I needn’t have been worried. Georgie loved the cake and, although I sat there with baited breath hardly tasting the sponge, there was silence as we all tucked in, a few murmurs of surprise and an overall enthusiastic thumbs up.
So, the moral of this story, dear reader, is take to your kitchen and concoct your specialty dish. Food you make with confidence and love is a comfort and will be enjoyed by all who eat it.
For the cake
- 2 ripe bananas mashed
- 130 g tin of crushed pineapple definitely try to get hold of crushed pineapple, if you can't, blend pineapple rings in a food processor
- 285 g sugar
- 210 g self-raising flour
- 1 tsp ground cinnamon
- 1 tsp mixed spice
- 170 ml flavourless oil sunflower, rapeseed etc.
- 60 ml pineapple juice
- 2 eggs
For the cream cheese frosting* (see notes)

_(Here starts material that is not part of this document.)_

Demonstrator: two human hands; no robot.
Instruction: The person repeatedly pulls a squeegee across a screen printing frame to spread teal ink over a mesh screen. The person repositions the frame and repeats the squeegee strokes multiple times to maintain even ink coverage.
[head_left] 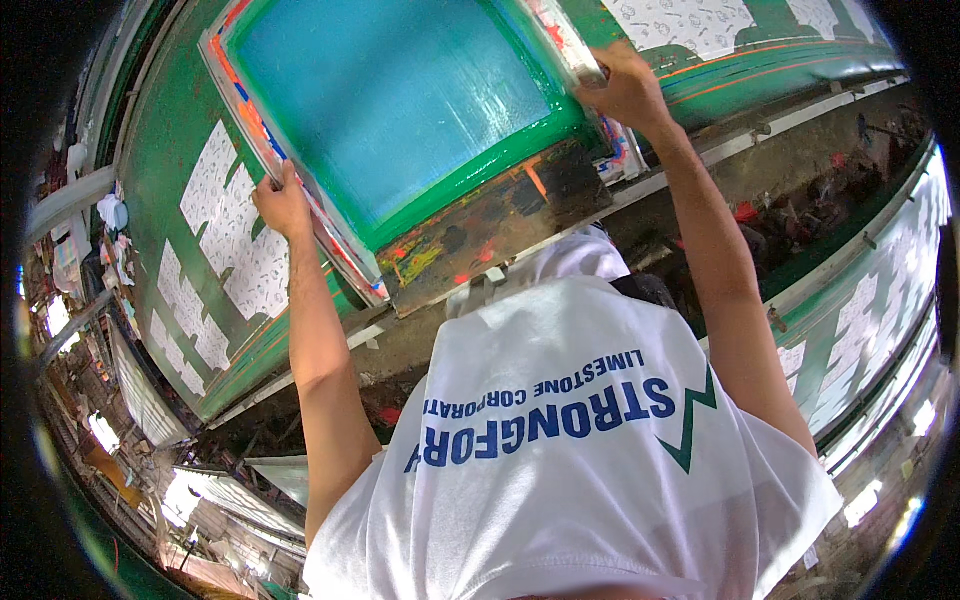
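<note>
Between my two hands is a screen-printing frame (245,105) with pale, paint-smeared sides. Blue mesh (390,100) fills it, bordered in green, with a wet-looking green band along the near side. My left hand (284,206) is closed on the frame's left side, its thumb lying over the edge. On the right side, my right hand (624,90) grips the frame higher up, fingers curled around the rail. A dark board (490,225), stained with yellow, red and orange paint, lies across the frame's near end. What lies under the mesh is hidden.
White printed pieces (235,225) lie in rows on the long green table (160,130), with more at the far right (685,25). A pale rail (740,150) runs along the table's near edge. Another green table (860,310) with white pieces stands to the right.
</note>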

- 60 g unsalted butter softened
- 135 g cream cheese softened
- 185 g icing sugar
- 1-2 tsp lemon juice
- Preheat the oven to 180°C/350°F. Lightly grease a 20cm cake tin and line with baking parchment.
- In a large bowl mix together the mashed banana, pineapple and sugar. Sift over the flour and spices then stir all together until combined.
- In a separate bowl or jug whisk the wet ingredients – the oil, pineapple juice and eggs. Pour into the banana mixture and stir until smooth.
- Pour the batter into the tin and bake for 1 hour or until a skewer inserted into the centre comes out clean, with a few tiny crumbs attached. Leave the cake in the tin for 15 minutes then turn out onto a cooling rack.
- To make the frosting, beat together the butter and cream cheese until smooth. Sift in the icing sugar and gradually add splashes of lemon juice for the tangy flavour. Spread thickly over the cake once cool.